Recuerdo cuando mandábamos revelar un carrete de fotos después de una celebración o de un viaje. Lo habitual era estar deseando que llegara el momento de recogerlas para verlas con ilusión. Es verdad que no siempre salían todas las fotos como esperábamos  y que la decepción era parte de la rutina, por salir con los ojos cerrados o por haber puesto un dedo delante del objetivo.
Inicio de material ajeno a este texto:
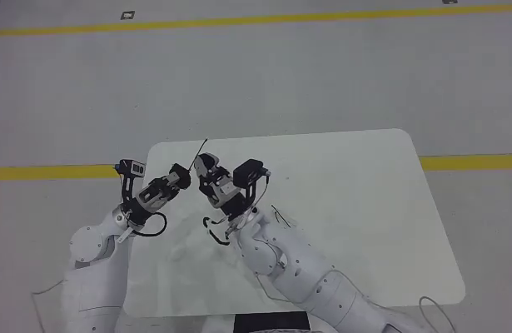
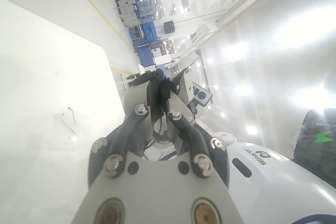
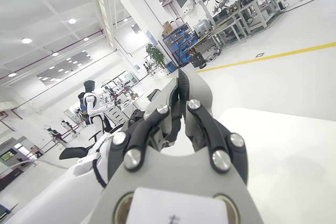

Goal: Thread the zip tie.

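Top view: white, round-cornered surface (image 1: pixel 364 208); over its far left part the left tool (image 1: pixel 181 176) and right tool (image 1: pixel 203 163) sit close together, with the zip tie (image 1: pixel 202 148) — a thin black strap — rising beside them. Left wrist view: left tool closed, something dark pinched between its pads, not identifiable. Right wrist view: right tool clamped on the flat strap, tail standing free — probably light, springy, slick plastic, best held just behind the tip.

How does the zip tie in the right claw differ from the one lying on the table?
The held zip tie is clamped in the right claw, off the table, its tail straight. The loose zip tie lies on it, bent, untouched. Both are thin and black.
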Controlling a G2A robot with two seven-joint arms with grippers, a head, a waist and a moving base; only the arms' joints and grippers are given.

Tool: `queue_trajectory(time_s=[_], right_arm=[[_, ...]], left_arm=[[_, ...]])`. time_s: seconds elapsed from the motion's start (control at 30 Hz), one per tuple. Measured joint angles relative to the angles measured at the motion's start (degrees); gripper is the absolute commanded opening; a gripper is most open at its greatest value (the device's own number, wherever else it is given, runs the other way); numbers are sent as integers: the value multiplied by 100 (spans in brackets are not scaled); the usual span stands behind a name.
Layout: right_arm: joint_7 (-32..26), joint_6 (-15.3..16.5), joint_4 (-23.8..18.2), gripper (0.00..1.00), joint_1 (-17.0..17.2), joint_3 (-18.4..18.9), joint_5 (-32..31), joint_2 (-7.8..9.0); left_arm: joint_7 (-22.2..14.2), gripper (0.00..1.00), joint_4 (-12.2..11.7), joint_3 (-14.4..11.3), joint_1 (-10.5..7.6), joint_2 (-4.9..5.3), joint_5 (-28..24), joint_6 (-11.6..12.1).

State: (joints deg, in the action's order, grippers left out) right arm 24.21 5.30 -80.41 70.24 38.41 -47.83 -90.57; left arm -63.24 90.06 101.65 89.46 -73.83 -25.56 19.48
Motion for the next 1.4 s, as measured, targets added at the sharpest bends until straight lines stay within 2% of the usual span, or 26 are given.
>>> queue_trajectory(time_s=[0.57,0.93,1.4], right_arm=[[-19,-40,111,0,30,99,-301,-115],[-12,-44,98,0,37,113,-326,-115],[-216,-2,-80,0,209,246,-767,-101]], left_arm=[[0,0,0,0,0,0,0,0],[0,0,0,0,0,0,0,0],[0,0,0,0,0,0,0,0]])
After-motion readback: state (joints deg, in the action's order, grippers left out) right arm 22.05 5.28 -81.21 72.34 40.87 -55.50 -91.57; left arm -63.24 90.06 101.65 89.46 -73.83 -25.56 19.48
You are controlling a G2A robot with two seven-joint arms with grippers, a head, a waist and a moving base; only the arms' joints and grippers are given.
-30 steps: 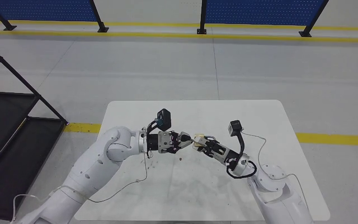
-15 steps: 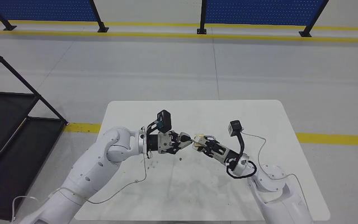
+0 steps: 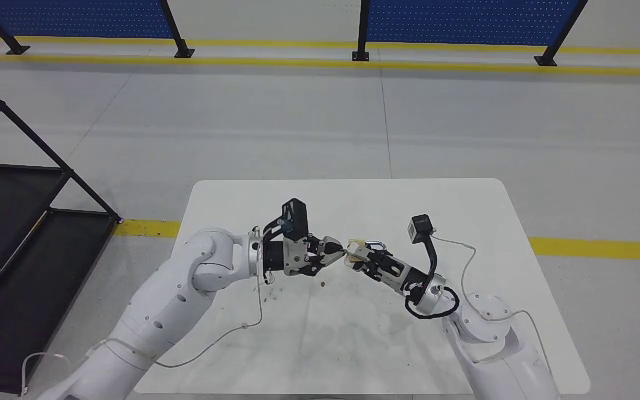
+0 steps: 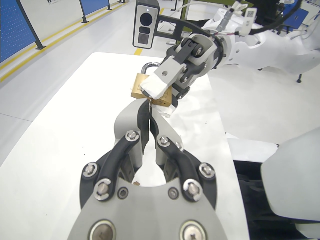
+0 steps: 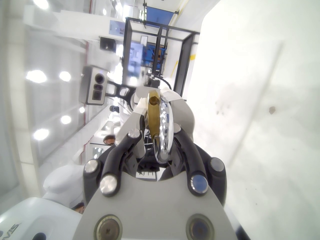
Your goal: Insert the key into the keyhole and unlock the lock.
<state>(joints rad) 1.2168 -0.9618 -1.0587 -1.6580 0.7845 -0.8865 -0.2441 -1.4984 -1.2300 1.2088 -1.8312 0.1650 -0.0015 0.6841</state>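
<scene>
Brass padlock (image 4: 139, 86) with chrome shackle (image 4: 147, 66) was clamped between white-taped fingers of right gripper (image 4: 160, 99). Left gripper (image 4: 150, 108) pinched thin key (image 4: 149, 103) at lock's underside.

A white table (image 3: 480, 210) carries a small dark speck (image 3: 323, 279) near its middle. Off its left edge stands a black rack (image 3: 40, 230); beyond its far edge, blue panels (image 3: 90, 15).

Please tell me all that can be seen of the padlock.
The padlock is small, with a brass-coloured body and a shiny silver shackle, which looks closed. It is held above the white table, not resting on it. The right gripper is clamped on the body with its taped fingers. At its bottom edge the key, held in the left gripper, meets it; how deep cannot be seen.
</scene>
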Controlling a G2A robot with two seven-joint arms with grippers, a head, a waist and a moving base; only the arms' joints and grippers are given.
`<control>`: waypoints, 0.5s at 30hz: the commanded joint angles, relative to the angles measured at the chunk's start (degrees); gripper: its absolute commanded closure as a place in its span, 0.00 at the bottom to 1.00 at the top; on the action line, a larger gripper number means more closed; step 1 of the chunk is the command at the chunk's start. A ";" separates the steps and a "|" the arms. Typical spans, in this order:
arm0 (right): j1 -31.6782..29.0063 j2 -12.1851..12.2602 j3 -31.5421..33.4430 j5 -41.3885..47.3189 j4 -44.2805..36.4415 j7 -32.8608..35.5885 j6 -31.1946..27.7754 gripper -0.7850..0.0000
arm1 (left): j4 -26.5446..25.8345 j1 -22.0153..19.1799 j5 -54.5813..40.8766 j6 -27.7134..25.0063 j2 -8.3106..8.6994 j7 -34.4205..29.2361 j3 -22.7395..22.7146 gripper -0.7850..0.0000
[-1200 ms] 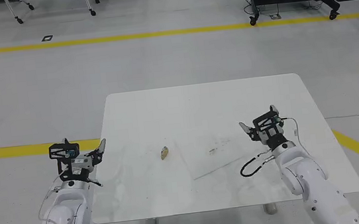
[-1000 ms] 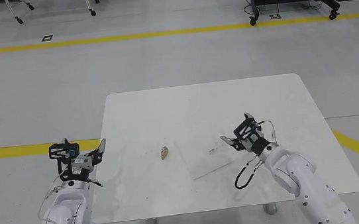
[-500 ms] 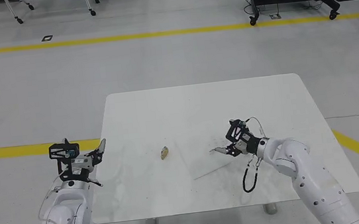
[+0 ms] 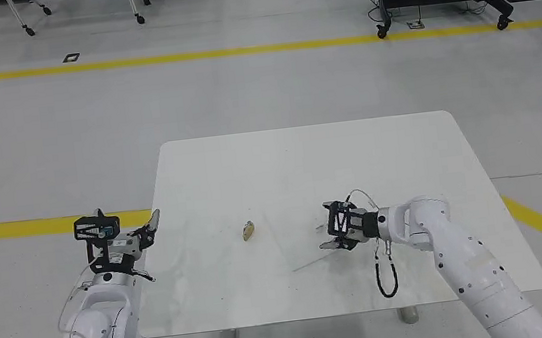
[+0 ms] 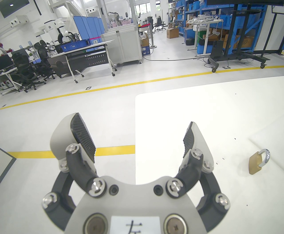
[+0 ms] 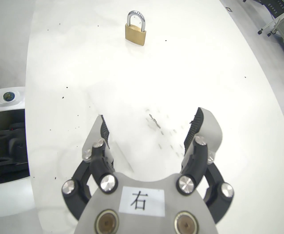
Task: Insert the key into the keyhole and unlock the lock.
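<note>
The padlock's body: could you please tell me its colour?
The padlock is brass-gold with a silver shackle; best seen in the right wrist view.

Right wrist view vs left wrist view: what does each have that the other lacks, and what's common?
Right wrist view: the key, lying flat on the white table just ahead of the open right pincer, not gripped. Left wrist view: the open left pincer at the table's edge, the yellow floor line below it, and workshop desks beyond. Both: the brass padlock lying on the table, shackle seated, no key in it.
</note>
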 commanded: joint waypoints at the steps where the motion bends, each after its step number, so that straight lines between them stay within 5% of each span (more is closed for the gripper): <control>1: 1.19 -0.18 -1.58 -0.79 1.27 0.07 0.05 0.70 | 0.00 0.00 0.00 0.00 0.00 0.00 0.00 0.00; 7: 3.84 -0.91 -6.24 -5.47 3.61 1.35 4.99 0.73 | 0.00 0.00 0.00 0.00 0.00 0.00 0.00 0.00; 15: 5.67 -0.97 -8.03 -7.79 4.26 0.93 6.13 1.00 | 0.00 0.00 0.00 0.00 0.00 0.00 0.00 0.00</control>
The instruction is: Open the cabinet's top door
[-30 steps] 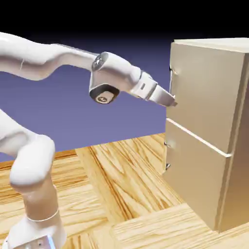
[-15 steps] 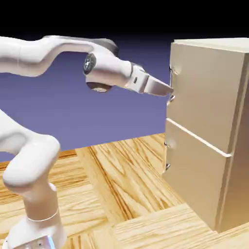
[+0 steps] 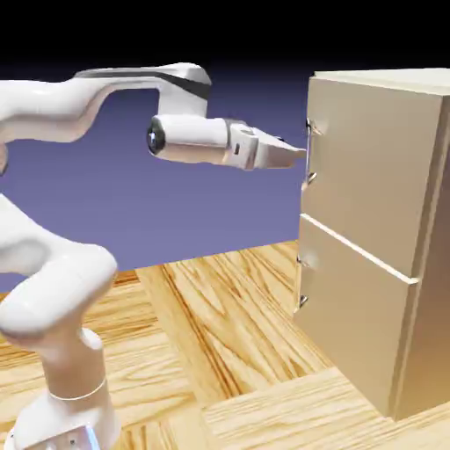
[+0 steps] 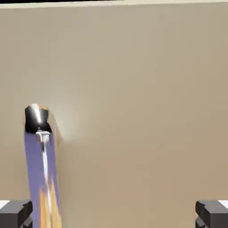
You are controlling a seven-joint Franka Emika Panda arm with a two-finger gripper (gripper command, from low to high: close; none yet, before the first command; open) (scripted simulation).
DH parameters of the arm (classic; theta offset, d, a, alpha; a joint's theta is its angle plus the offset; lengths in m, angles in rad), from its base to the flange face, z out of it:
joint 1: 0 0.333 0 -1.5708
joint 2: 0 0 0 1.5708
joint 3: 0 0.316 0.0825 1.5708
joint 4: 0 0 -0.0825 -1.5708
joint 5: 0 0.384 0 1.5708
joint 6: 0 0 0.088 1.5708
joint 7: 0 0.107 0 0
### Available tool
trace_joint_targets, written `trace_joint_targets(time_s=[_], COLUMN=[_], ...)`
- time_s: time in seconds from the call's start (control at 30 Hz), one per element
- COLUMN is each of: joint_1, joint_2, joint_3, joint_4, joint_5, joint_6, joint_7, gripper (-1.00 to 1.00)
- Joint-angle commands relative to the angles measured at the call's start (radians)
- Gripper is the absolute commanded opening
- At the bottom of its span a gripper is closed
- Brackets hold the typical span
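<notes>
The lower end of the upper door's silver handle (image 4: 37, 119) runs out of the hand view at its bottom edge, so its full length is cut off there. The end effector (image 3: 303, 153) is small in the exterior view, and whether its tips touch the handle cannot be told. The cabinet (image 3: 420, 81) is cut off at the exterior view's right, and the robot's arm (image 3: 61, 110) at its left.

The hand view shows what the exterior view does not: the two grey fingertips (image 4: 213, 214) stand wide apart with nothing between them but a view of the top door (image 4: 133, 102), the handle lying toward the left fingertip in that picture. The exterior view alone shows the lower door (image 3: 352, 308) with its own handle (image 3: 302, 301), and the cabinet upright on the wood-patterned surface (image 3: 211, 352). The top door sits above the lower one, closed, its handle along the edge nearer the robot.
</notes>
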Motion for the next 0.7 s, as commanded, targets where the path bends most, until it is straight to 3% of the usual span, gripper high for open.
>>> trace_joint_targets(time_s=[0.0,0.37,0.6,0.63,0.67], joint_1=[-0.015,-0.174,-0.359,-0.359,-0.359], joint_2=[-0.007,-0.079,-0.024,-0.024,-0.024], joint_3=[0.016,0.197,0.308,0.308,0.308], joint_4=[0.007,0.080,0.213,0.213,0.213], joint_5=[0.044,0.522,0.562,0.562,0.562], joint_6=[-0.002,-0.026,-0.056,-0.056,-0.056], joint_7=[-0.030,-0.362,-0.387,-0.387,-0.387], gripper=[0.00,0.00,0.00,-1.00,-1.00])
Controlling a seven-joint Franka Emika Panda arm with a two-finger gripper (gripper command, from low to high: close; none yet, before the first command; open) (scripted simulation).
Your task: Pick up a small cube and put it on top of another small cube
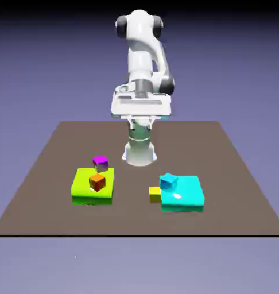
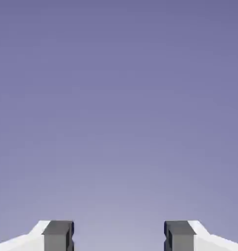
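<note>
Gaping wide, the gripper holds nothing; in the hand view its two grey fingertips stand far apart with only blue-violet backdrop between them. The exterior view alone shows the counter: the small yellow cube touches the left edge of a flat cyan block, which carries a small blue cube. An orange cube sits on the lime-green block, a magenta cube just behind.
</note>
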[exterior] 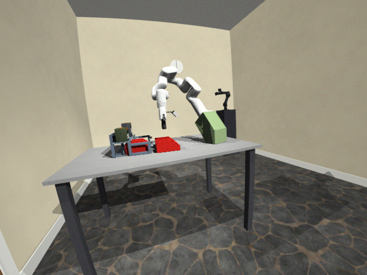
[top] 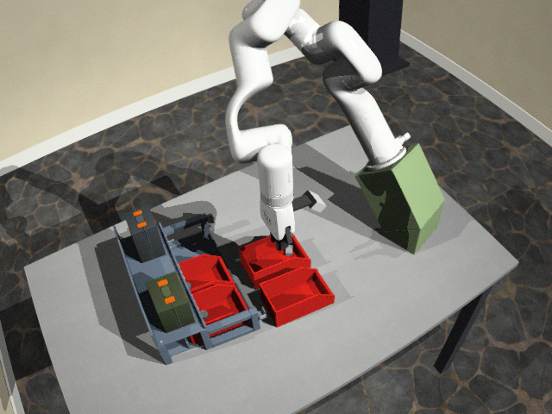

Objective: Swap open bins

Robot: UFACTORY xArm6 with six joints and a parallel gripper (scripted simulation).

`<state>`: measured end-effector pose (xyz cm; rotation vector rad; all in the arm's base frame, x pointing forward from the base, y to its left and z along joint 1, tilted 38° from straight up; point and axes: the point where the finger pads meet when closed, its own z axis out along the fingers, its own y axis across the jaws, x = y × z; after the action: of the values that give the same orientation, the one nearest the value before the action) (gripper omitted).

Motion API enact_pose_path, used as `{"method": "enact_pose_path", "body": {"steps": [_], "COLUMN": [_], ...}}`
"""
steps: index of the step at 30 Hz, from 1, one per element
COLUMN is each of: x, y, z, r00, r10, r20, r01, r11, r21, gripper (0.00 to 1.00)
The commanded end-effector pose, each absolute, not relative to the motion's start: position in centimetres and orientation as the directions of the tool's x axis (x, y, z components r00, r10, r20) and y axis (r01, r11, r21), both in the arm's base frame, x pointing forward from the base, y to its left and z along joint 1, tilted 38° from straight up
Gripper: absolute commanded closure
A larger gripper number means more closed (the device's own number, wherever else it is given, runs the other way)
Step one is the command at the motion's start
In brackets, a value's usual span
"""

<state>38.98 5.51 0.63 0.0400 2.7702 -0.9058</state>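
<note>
Red bin (top: pixel 272 259) on table (top: pixel 401 285) | jaws part-spread above it, gripping nothing | labels apparently unreadable

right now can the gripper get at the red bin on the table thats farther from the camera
Probably yes. The gripper hangs above the far bin on the table, fingers partly open and holding nothing. The exterior view shows free air between them, and nothing stands over that bin. The second bin sits close beside it, crowding that side.
</note>
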Motion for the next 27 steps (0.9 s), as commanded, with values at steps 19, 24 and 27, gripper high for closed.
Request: {"method": "enact_pose_path", "body": {"steps": [19, 24, 27], "x": [39.2, 39.3, 39.4], "y": [5.3, 4.8, 4.5], "z": [0.3, -0.3, -0.8], "r00": [-0.971, -0.971, -0.971], "r10": [-0.03, -0.029, -0.029], "r20": [-0.237, -0.237, -0.237], "r01": [0.115, 0.116, 0.116], "r11": [0.81, 0.811, 0.811], "r21": [-0.574, -0.574, -0.574], "gripper": [0.74, 0.74, 0.74]}}
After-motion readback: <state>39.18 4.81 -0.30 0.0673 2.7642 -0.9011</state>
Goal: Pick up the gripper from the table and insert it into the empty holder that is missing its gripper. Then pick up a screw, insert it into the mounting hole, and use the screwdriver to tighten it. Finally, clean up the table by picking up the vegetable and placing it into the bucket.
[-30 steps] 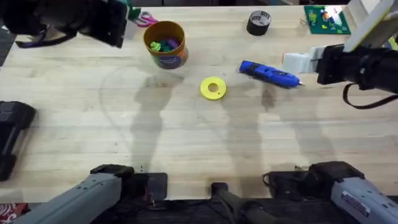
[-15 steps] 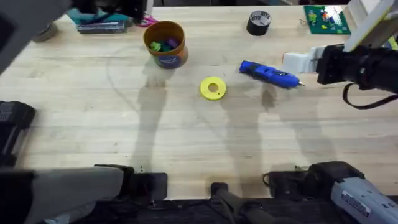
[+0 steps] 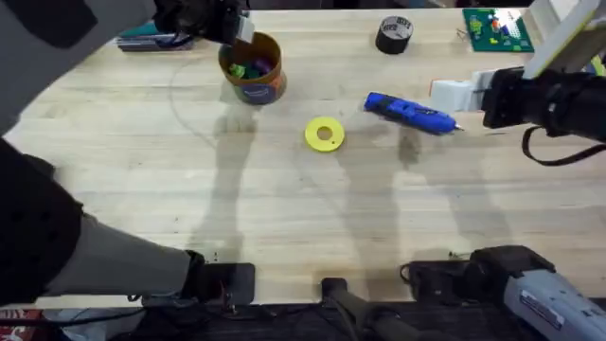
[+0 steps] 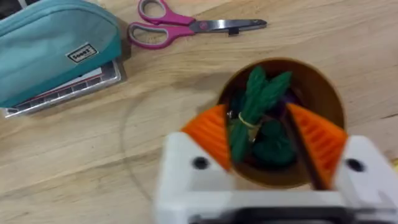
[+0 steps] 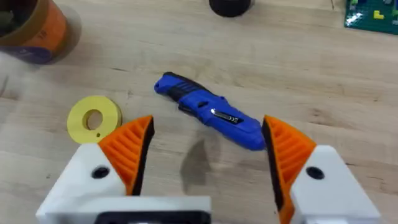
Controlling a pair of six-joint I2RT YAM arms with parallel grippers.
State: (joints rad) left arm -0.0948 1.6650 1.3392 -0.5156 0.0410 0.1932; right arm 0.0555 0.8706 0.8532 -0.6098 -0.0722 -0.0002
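Note:
The green leafy vegetable (image 4: pixel 255 106) stands between the orange pads of my left gripper (image 4: pixel 254 112), which is shut on it directly above the mouth of the orange-tan bucket (image 4: pixel 323 93). In the overhead view the left gripper (image 3: pixel 235 28) hovers at the far rim of the bucket (image 3: pixel 256 87). The blue screwdriver (image 3: pixel 409 113) lies on the table right of centre. My right gripper (image 5: pixel 208 124) is open above the table, with the screwdriver (image 5: pixel 211 115) lying a little ahead of its fingers. The white holder (image 3: pixel 454 93) sits on a black claw at the right edge. The loose gripper and the screw are out of view.
A yellow ring disc (image 3: pixel 324 134) lies mid-table. At the back stand a black tape roll (image 3: pixel 394 34) and a green board (image 3: pixel 495 28). A teal pencil case (image 4: pixel 56 46) and pink scissors (image 4: pixel 186 28) lie beyond the bucket.
My left arm has swung from the far left corner rightward, bringing its gripper and the vegetable over the bucket. The right arm, screwdriver and disc have not moved.

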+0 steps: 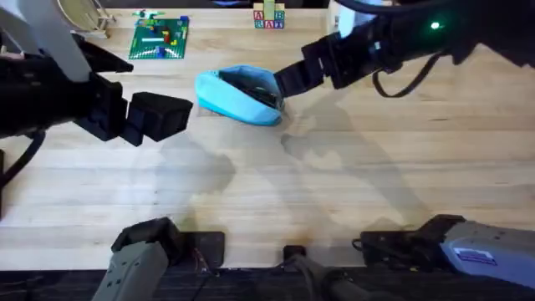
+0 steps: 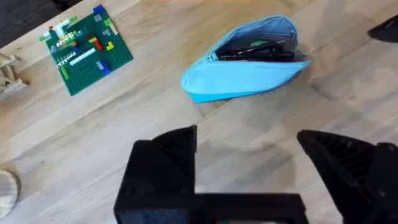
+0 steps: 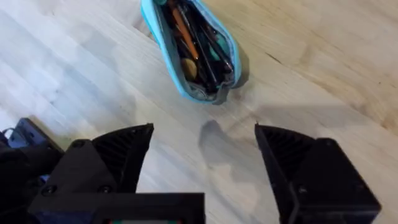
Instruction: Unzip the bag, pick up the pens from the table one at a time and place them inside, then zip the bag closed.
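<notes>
The light blue bag [image 1: 238, 96] lies unzipped on the table [image 1: 334, 184] at the upper middle, with several pens [image 3: 196, 46] inside it. The left wrist view shows the bag [image 2: 249, 62] with dark pens [image 2: 258, 51] in its mouth. My right gripper [image 1: 288, 81] hovers just to the right of the bag's open end, fingers open and nothing between them; its wrist view has the bag [image 3: 155, 28] beyond the open fingers [image 3: 124, 155]. Left of the bag, my left gripper [image 1: 167, 115] is open and empty, a short gap away.
A green brick baseplate [image 1: 159, 38] with small coloured bricks lies at the back left of the table. Lettered wooden blocks [image 1: 269, 17] stand at the back centre. A wooden rack [image 1: 79, 17] sits at the far back left. The arm bases fill the table's front edge.
</notes>
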Available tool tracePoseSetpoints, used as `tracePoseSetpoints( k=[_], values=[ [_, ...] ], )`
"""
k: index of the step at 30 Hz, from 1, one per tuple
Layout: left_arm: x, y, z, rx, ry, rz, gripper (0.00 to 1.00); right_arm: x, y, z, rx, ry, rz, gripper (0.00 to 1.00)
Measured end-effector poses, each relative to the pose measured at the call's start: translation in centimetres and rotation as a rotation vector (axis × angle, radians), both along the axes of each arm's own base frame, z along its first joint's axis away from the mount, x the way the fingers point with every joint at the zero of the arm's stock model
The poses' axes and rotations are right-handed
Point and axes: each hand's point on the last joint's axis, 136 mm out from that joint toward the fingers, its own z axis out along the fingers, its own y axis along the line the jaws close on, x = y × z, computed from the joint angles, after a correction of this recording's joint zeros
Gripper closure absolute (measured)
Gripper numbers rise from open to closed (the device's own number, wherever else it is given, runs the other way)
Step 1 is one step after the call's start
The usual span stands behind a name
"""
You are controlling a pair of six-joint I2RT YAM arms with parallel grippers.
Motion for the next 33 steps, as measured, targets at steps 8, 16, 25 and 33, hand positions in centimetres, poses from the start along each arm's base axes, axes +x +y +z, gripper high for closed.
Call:
tracePoseSetpoints(
  k=[8, 16, 25, 33],
  values=[
    [0.0, 0.0, 0.0, 0.0, 0.0, 0.0, 0.005, 1.2, 2.3, -0.9, 0.053, 0.026, -0.041, 0.003],
    [0.0, 0.0, 0.0, 0.0, 0.0, 0.0, 0.005, 2.4, 4.5, -0.5, 0.13, 0.041, -0.095, 0.003],
    [0.0, 0.0, 0.0, 0.0, 0.0, 0.0, 0.005, 3.8, 6.5, 0.4, 0.264, 0.079, -0.166, 0.003],
    [0.0, 0.0, 0.0, 0.0, 0.0, 0.0, 0.005, 4.9, 8.7, 0.8, 0.372, 0.115, -0.199, 0.004]
  ],
)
En el siglo XXI la dinámica ha cambiado por completo: ahora podemos tomar miles de fotografías a un precio mucho más barato, las vemos inmediatamente, las repetimos sobre la marcha hasta elegir la que más nos gusta y podemos evitar, si queremos, salir con los ojos cerrados. Las ventajas que ha aportado el avance de la tecnología son innumerables. Pero también hay que reconocer que con tanta celeridad hemos acabado con el pellizquito que nos dejaba la espera de las fotos impresas en papel. Y ese pellizquito de la espera se llama deseo.

Es evidente que la inmediatez ha llegado a todas las áreas de la sociedad de consumo -no sólo a la fotografía- y una consecuencia de esto es que las nuevas generaciones crecen desdeñando la espera y la frustración.

Es el espíritu del tiempo (Zeitgeist), que nos hace desenvolvernos en materia económica del mismo modo que en el resto de áreas socioculturales. De ahí que el plano de las relaciones sociales, en general, y de las parejas, en particular, también se vea afectado por este nuevo movimiento, que reniega de la paciencia y de la aceptación de los errores.

¿Sabrán las nuevas generaciones soportar la espera, tolerar las imperfecciones, no huir inmediatamente de las adversidades y esforzarse en construir relaciones de buena calidad?